- [The data]:

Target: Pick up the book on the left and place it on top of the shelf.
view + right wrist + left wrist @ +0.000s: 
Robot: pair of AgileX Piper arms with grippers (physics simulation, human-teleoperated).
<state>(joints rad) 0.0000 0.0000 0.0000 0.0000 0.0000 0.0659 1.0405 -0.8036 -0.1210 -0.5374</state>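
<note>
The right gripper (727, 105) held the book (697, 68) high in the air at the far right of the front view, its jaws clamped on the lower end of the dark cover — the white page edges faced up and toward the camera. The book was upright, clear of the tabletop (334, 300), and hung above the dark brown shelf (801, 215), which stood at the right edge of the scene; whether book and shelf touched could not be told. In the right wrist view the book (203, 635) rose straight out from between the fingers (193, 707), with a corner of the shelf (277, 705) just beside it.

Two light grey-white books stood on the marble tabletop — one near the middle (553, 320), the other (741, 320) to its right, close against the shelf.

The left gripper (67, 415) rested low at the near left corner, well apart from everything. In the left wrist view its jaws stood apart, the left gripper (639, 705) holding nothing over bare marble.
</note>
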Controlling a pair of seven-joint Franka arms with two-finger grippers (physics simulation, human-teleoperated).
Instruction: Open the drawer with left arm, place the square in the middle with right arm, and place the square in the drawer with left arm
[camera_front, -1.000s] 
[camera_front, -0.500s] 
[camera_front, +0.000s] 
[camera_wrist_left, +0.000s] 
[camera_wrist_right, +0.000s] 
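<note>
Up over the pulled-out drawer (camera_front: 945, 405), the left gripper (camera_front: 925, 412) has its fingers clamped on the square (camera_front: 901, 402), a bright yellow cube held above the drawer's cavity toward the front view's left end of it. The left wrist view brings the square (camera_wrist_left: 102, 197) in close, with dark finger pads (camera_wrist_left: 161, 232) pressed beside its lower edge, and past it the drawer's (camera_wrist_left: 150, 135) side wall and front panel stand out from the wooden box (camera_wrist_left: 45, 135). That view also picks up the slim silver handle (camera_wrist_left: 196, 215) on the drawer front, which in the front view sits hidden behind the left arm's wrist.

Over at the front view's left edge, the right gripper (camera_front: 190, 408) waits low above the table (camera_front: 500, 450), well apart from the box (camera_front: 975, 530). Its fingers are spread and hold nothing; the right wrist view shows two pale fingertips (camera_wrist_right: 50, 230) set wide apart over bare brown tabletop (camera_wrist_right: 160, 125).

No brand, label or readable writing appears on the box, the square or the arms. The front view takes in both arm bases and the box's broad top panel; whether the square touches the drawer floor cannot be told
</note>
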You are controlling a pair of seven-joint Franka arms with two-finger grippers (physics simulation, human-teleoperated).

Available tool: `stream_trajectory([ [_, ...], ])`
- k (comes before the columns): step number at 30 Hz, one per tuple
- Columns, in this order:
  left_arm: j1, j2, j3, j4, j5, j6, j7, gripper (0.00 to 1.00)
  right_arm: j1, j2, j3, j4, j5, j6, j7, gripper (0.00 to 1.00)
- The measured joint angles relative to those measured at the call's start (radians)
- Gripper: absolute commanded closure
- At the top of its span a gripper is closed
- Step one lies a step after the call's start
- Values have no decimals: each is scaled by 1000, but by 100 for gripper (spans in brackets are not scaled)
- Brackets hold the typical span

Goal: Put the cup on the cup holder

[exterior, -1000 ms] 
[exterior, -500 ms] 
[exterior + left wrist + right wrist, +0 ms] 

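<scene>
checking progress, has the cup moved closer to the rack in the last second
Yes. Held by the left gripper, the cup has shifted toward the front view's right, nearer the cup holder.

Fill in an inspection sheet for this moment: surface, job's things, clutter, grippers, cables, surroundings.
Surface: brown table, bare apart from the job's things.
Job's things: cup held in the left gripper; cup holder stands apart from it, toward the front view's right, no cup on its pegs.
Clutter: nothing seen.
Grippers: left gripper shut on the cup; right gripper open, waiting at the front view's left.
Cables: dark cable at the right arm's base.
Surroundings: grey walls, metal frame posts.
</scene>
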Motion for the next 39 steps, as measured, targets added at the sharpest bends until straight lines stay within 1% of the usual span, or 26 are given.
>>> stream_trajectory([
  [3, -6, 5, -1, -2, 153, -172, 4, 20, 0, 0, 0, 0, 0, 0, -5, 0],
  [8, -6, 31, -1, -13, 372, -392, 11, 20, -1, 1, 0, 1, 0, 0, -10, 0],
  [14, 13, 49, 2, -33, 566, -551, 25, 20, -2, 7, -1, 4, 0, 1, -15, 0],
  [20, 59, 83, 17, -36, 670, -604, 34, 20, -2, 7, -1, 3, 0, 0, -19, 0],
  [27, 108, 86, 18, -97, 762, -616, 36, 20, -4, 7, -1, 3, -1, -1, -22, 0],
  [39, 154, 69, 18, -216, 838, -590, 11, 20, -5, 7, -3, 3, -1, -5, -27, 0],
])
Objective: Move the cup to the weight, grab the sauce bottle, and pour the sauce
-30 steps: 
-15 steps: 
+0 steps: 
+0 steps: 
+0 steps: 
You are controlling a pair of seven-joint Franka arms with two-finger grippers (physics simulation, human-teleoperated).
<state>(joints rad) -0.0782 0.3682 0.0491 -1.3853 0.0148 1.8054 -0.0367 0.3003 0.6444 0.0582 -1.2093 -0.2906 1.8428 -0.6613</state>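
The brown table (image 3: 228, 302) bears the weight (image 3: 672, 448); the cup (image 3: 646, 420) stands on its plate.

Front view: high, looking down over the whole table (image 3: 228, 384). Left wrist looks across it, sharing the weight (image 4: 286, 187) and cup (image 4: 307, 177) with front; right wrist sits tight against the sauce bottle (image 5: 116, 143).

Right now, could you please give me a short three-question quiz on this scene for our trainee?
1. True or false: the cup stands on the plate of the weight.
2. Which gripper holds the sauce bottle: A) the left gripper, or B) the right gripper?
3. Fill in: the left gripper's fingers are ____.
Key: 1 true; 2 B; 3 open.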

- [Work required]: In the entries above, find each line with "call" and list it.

- [Answer box]:
- The measured joint angles relative to those measured at the call's start (radians)
- Step one lies a step after the call's start

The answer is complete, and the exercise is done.